* _PROMPT_
Print all of the data exactly, with no line missing.

* _INFORMATION SUPPLIED_

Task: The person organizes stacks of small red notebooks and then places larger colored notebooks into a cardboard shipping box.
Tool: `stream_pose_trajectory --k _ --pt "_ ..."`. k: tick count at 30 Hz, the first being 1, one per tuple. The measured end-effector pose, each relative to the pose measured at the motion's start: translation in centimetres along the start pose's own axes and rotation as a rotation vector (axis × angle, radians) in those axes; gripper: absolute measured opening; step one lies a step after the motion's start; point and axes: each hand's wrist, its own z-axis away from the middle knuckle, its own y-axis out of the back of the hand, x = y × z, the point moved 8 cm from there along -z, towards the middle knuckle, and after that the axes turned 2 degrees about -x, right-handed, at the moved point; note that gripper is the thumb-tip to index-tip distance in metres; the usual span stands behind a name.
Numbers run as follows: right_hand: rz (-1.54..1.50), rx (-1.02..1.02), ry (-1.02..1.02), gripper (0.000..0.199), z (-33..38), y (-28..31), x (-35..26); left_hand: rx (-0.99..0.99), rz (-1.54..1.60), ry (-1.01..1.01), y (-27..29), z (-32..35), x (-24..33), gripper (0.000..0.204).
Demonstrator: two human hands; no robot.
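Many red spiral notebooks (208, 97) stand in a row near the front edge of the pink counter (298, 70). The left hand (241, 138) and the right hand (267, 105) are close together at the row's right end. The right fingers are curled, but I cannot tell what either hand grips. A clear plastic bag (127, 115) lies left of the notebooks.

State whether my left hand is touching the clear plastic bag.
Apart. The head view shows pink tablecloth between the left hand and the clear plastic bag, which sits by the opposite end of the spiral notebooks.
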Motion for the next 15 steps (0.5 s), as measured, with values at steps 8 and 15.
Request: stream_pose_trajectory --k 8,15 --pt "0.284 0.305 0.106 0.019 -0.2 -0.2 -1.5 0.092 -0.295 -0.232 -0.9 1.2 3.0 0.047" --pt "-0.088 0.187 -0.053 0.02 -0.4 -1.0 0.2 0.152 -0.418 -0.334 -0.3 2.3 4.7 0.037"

* _SOLUTION TO THIS PROBLEM_
Task: The person organizes stacks of small red notebooks and then places larger colored notebooks into a cardboard shipping box.
Tool: `stream_pose_trajectory --k _ --pt "_ ..."`. k: tick count at 30 Hz, the first being 1, one per tuple. The measured end-effector pose, each relative to the pose measured at the motion's start: translation in centimetres along the start pose's own axes and rotation as a rotation vector (axis × angle, radians) in those axes; gripper: absolute measured opening; step one lies a step after the motion's start; point and axes: each hand's wrist, its own z-axis away from the middle knuckle, its own y-axis out of the back of the hand, x = y × z, the point moved 8 cm from there along -z, towards the middle knuckle, and after that the axes turned 2 degrees about -x, right-handed, at the moved point; note that gripper is the thumb-tip to index-tip distance in metres; the usual span stands behind a name.
Numbers run as follows: right_hand: rz (-1.54..1.50), rx (-1.02..1.02), ry (-1.02..1.02), gripper (0.000..0.199), z (-33..38), y (-28..31), x (-35..26); left_hand: rx (-0.99..0.99), rz (-1.54..1.60), ry (-1.01..1.01), y (-27..29), z (-32..35), x (-24..33), gripper (0.000..0.204).
Demonstrator: two human hands; no robot.
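Many red spiral notebooks (208, 97) stand in a row near the front edge of the pink counter (298, 70). The left hand (241, 138) and the right hand (267, 105) are close together at the row's right end. The right fingers are curled, but I cannot tell what either hand grips. A clear plastic bag (127, 115) lies left of the notebooks.

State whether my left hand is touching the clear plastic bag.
Apart. The head view shows pink tablecloth between the left hand and the clear plastic bag, which sits by the opposite end of the spiral notebooks.
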Motion for the next 15 steps (0.5 s), as measured, with values at steps 8 and 15.
Request: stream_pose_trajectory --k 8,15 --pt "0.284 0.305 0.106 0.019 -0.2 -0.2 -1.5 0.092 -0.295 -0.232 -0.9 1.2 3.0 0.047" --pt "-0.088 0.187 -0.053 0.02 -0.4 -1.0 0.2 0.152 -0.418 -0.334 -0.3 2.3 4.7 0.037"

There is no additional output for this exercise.